‘Cheating ingredients’ such as store-bought rotisserie chicken, salsa can produce a delicious, easy-to-make soup
Sometimes it seems that just as we get ourselves fully into summer mode, we need to start thinking back to school! Oh, no!
During summer, dinner could be as casual and carefree as a backyard picnic or barbecue. But the start of the school year means a return to at least a slightly more formal sit-down dinner most weeknights. If this shifting of gears catches you by surprise, consider reaching for some “cheating ingredients” to help you get dinner on the table without a hitch.
This delicious chowder recipe makes liberal use of two of my favorite cheating ingredients: store-bought rotisserie chicken and salsa.
I’ve never met a rotisserie chicken I didn’t like. They are paragons of versatility. You can heat one up and pretend you roasted it, or shred it and add it to all kinds of recipes, from chilies and sandwiches to salads and soups. During the hectic fall dinner season, I almost always have a rotisserie chicken in the fridge. And when the meal is over, I hold on to all the bones and scraps, stockpiling them in the freezer for that rainy day when I have a little extra time to make a stock. Those bones make a killer stock.
Salsa is another ingredient I like to keep handy at all times. An all-purpose condiment that’s replaced ketchup in many households, there’s a salsa these days for every taste: fresh or jarred, mild, medium or hot. And almost all of them are mercifully low in sweeteners. Use the salsa of your choice to set the spiciness of this soup.

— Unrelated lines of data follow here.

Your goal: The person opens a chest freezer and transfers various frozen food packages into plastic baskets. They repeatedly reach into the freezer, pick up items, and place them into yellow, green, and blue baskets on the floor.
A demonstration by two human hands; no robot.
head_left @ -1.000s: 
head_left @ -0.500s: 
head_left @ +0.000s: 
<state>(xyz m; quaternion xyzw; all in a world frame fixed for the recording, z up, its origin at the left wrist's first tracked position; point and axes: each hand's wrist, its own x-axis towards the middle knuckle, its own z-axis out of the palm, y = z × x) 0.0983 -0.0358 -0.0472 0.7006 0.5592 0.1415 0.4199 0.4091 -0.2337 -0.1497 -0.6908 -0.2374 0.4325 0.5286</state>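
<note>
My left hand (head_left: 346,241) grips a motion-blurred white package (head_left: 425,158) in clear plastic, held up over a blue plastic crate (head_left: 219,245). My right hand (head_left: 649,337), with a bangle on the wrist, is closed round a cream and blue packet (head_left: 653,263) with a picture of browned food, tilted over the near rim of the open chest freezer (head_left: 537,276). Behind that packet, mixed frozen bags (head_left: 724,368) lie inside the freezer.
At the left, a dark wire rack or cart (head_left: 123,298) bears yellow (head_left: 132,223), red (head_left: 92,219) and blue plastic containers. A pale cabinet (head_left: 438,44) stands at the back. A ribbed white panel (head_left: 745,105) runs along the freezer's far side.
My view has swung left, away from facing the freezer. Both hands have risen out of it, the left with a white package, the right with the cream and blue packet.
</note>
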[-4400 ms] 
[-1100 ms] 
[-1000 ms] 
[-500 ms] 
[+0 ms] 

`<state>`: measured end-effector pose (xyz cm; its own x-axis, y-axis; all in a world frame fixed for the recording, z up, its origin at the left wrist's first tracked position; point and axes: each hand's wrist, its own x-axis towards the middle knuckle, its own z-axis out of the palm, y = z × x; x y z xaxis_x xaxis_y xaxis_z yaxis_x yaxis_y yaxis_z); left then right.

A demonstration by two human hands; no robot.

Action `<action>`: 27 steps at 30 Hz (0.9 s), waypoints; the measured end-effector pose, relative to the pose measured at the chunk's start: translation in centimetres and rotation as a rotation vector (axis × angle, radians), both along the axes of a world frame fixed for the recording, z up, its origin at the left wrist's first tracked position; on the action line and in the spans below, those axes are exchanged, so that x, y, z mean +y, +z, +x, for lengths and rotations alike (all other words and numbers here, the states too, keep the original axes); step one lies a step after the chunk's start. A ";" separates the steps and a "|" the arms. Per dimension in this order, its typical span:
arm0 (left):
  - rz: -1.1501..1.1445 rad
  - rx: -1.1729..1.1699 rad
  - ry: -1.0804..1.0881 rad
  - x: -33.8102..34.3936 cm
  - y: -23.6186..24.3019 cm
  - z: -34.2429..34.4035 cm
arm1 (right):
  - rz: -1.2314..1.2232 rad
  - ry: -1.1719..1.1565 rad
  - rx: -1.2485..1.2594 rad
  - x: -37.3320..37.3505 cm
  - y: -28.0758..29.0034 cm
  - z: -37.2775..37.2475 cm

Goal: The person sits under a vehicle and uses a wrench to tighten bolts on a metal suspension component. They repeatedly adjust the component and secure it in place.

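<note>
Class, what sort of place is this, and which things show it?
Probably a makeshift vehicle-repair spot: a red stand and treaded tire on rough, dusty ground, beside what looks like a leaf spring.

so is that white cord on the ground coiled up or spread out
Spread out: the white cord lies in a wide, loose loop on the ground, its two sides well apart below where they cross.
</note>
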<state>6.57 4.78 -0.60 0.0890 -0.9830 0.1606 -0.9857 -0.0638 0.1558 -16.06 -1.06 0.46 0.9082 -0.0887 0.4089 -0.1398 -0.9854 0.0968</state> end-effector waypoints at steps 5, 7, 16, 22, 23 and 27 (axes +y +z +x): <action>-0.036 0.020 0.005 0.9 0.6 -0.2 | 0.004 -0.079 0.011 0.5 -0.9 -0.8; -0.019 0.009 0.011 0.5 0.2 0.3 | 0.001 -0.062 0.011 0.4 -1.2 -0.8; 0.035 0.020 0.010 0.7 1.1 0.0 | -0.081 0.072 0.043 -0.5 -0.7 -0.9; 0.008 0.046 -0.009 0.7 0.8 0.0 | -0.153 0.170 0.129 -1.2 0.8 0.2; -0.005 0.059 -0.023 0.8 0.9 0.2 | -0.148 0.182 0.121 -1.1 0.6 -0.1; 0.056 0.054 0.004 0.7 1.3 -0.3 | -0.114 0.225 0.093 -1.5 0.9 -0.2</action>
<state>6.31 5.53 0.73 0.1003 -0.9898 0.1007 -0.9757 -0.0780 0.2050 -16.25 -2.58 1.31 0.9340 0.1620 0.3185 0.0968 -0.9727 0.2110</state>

Fresh corn is not a cheating ingredient, especially not in August and September. On the contrary, it’s one of late summer’s great stars, built into this recipe not only because it’s absurdly good – try eating freshly picked corn raw right off the cob! – but also because the starch in the corn helps to thicken the broth.
Indeed, after you’ve cut all of the kernels off of the cob, you should scrape the cob itself with the dull side of a knife. The milky liquid that results is another soup thickener (as are the potatoes in the recipe). Finally, at the end of the cooking process, I pureed some of the vegetables – the onions, as well as corn and the potatoes – to make the soup creamy without adding any cream.
I recommend garnishing this soup with homemade tortilla strips. They’re delicious, a snap to cook up, and both fresher and lower in fat than store-bought tortilla chips. Then again, if you’ve run out of time, use the store-bought baked chips.
The real beauty of this soup is that it’s a hearty and complete meal in a single bowl. You won’t need to serve anything else on a weeknight and it leaves you with very few dishes to clean up.
Three 6-inch corn tortillas
2 teaspoons ground cumin, divided
1/2 teaspoon chili powder
1 tablespoon vegetable oil
1 cup finely chopped yellow onion
1/2 pound red bliss or Yukon gold potatoes, cut into 1-inch cubes
2 cups fresh corn kernels (or thawed frozen)
4 cups chicken broth
3 cups chopped or shredded rotisserie chicken
1 cup purchased salsa
1 to 2 tablespoons lime juice
Chopped fresh cilantro or basil, to garnish (optional)
Heat the oven to 400 degrees.
Arrange the corn tortillas on a baking sheet, then mist them with cooking spray.
In a small bowl, combine 1/2 teaspoon of the cumin, the chili powder and a pinch of salt. Sprinkle the mixture evenly over the tortillas. Using a pizza cutter, cut the tortillas into thin strips. Bake them on the middle shelf of the oven until they are golden and crisp, about 6 to 8 minutes. Set aside to cool.
In a large saucepan over medium, heat the vegetable oil. Add the onion and cook, stirring, until golden, about 5 minutes. Add the remaining 1 1/2 teaspoons cumin and cook, stirring, for another minute.
Add the potatoes, corn and chicken broth, bring to a boil and simmer for 15 minutes, or until the potato is tender. Transfer 1 1/2 cups of the mixture (mostly solids) to a blender and carefully blend until smooth. Return the mixture to the saucepan, add the chicken and salsa and cook until just heated through. Add salt and lime juice, to taste, and water, if necessary, to achieve the desired consistency.
Divide among 4 serving bowls and garnish each portion with some of the tortilla strips and cilantro, if desired.
Yield: 4 servings
Approximate nutrition per serving: 400 calories, 12 grams fat (2 grams saturated, 28 percent fat calories), 34 grams protein, 39 grams carbohydrate, 10 grams sugar, 85 milligrams cholesterol, 4 grams dietary fiber, 1,140 milligrams sodium.